A few key defining characteristics of the integrated resource and resilience planning strategies are; long term planning (up to 30 years), policy considerations, social/environmental factor considerations, stakeholder engagement and risk assessment. Some of the key risk factors that are taken into consideration are fuel prices (and availability), changes to power generation resources due to climatic issues, changes in energy regulations and policy, population growth and major economic changes, technology changes and cost, and natural and man-made disasters. By evaluating the robustness of the power sector to each of these factors, a least-regret strategy (or strategies) will be recommended. A collection of such strategies, will lead to the most resilient plan that can work across multiple scenarios.
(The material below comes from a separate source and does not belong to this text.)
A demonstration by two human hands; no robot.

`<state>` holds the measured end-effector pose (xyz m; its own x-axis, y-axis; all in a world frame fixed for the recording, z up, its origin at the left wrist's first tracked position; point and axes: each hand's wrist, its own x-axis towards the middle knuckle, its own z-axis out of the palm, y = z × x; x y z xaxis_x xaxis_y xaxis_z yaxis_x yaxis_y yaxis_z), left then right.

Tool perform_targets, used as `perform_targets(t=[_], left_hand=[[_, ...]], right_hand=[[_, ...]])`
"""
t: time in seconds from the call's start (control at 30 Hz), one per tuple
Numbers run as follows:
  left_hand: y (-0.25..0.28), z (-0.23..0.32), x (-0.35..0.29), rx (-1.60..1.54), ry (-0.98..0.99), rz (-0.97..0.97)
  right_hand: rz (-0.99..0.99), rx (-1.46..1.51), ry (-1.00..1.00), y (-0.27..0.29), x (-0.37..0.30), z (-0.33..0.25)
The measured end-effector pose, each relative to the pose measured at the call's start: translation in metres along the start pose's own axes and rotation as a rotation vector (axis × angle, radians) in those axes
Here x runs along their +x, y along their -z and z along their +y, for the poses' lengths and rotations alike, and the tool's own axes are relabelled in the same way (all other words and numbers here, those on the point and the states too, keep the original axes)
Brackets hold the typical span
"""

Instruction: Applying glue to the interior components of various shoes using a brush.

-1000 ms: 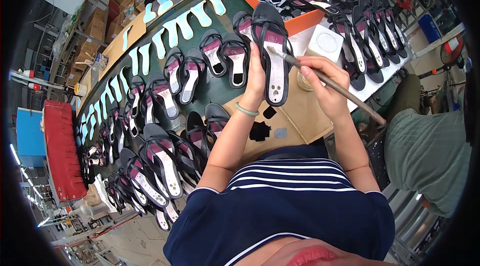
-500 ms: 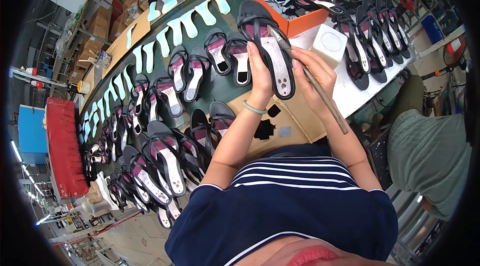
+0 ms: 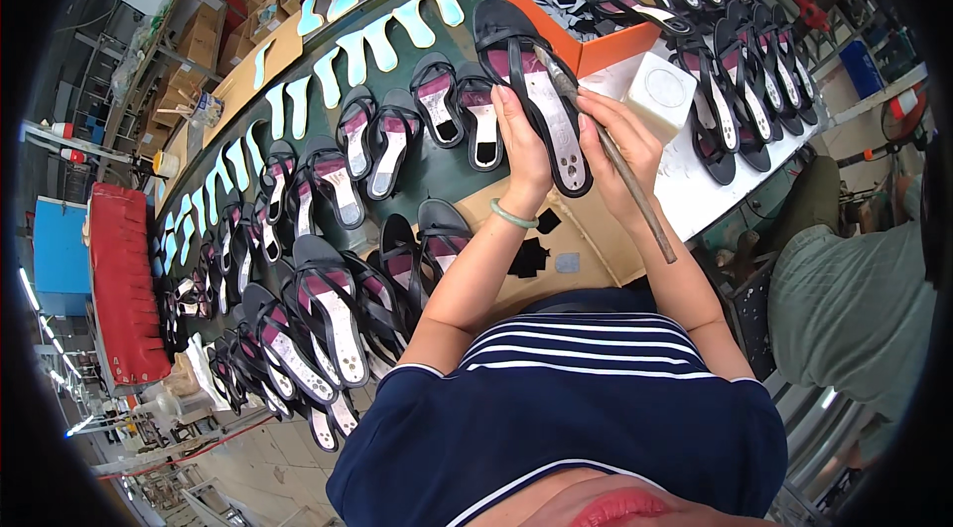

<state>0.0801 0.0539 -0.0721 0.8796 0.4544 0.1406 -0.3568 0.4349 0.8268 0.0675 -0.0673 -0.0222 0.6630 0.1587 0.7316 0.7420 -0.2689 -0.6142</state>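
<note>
The left hand [image 3: 524, 155] holds a black thong sandal [image 3: 561, 125] up over the near edge of the green surface [image 3: 392, 195], beyond the brown cardboard sheet [image 3: 601, 264], its toe toward the far edge. The left thumb lies along the sandal's side; the other fingers seem clamped beneath it, largely hidden. The right hand [image 3: 627, 142] has its fingers closed on a long-handled brush [image 3: 627, 180], whose bristles lie at the purple toe part, by the right strap; whether they touch cannot be told.

The step in hand looks like brushing the insole. The next move calls for a steady sandal and light strokes under the straps, keeping the bristles off the black uppers.

Black patches [image 3: 531, 257] and a grey patch [image 3: 567, 263] lie on the cardboard. Pale insole pieces [image 3: 352, 61] line the surface's far edge; an orange box [image 3: 615, 51] of scraps stands past the sandal.
</note>
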Motion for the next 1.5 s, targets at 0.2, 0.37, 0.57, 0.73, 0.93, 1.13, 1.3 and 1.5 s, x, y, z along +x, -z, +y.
perform_targets(t=[0.2,0.37,0.57,0.73,0.93,1.13,1.3,1.5], left_hand=[[0.001,0.0,0.0,-0.069,0.048,-0.067],[0.007,-0.006,0.003,-0.071,0.076,-0.081],[0.008,-0.009,0.003,-0.107,0.123,-0.093],[0.01,-0.011,0.004,-0.111,0.145,-0.095],[0.01,-0.009,0.003,-0.143,0.162,-0.112],[0.007,-0.008,-0.001,-0.157,0.168,-0.138],[0.005,-0.009,-0.003,-0.127,0.152,-0.132],[0.0,0.003,-0.01,-0.18,0.228,-0.182]], right_hand=[[0.019,0.045,-0.099,0.002,0.003,-0.002],[0.049,0.068,-0.167,0.003,0.005,0.001],[0.045,0.07,-0.165,0.005,0.006,0.002],[0.025,0.055,-0.14,0.006,0.01,-0.002],[0.001,0.05,-0.107,0.006,0.012,-0.004],[-0.008,0.048,-0.056,0.005,0.015,-0.006],[-0.015,0.056,-0.036,0.004,0.017,-0.007],[-0.037,0.051,-0.013,0.006,0.02,-0.007]])
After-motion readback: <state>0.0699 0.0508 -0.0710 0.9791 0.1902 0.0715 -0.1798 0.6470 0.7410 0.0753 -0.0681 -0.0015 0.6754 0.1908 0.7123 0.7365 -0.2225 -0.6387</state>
This approach is a key low emission development strategy, especially in the case of climate-resilient power planning and has projected to lead to several improvements in Tanzania. One of the main improvements will be in the increased in-house capacity among Tanzania’s stakeholders for better load forecasting, planning and implementation. In line with this plan, training tools will be implemented among the crucial energy sector stakeholders, the Ministry of Energy and Minerals, Tanzania Electric Supply Company and others. The resilience planning also includes increased coordination among the stakeholders to develop short, medium and long term implementation of policy reforms, risk management and coordination plans with the government.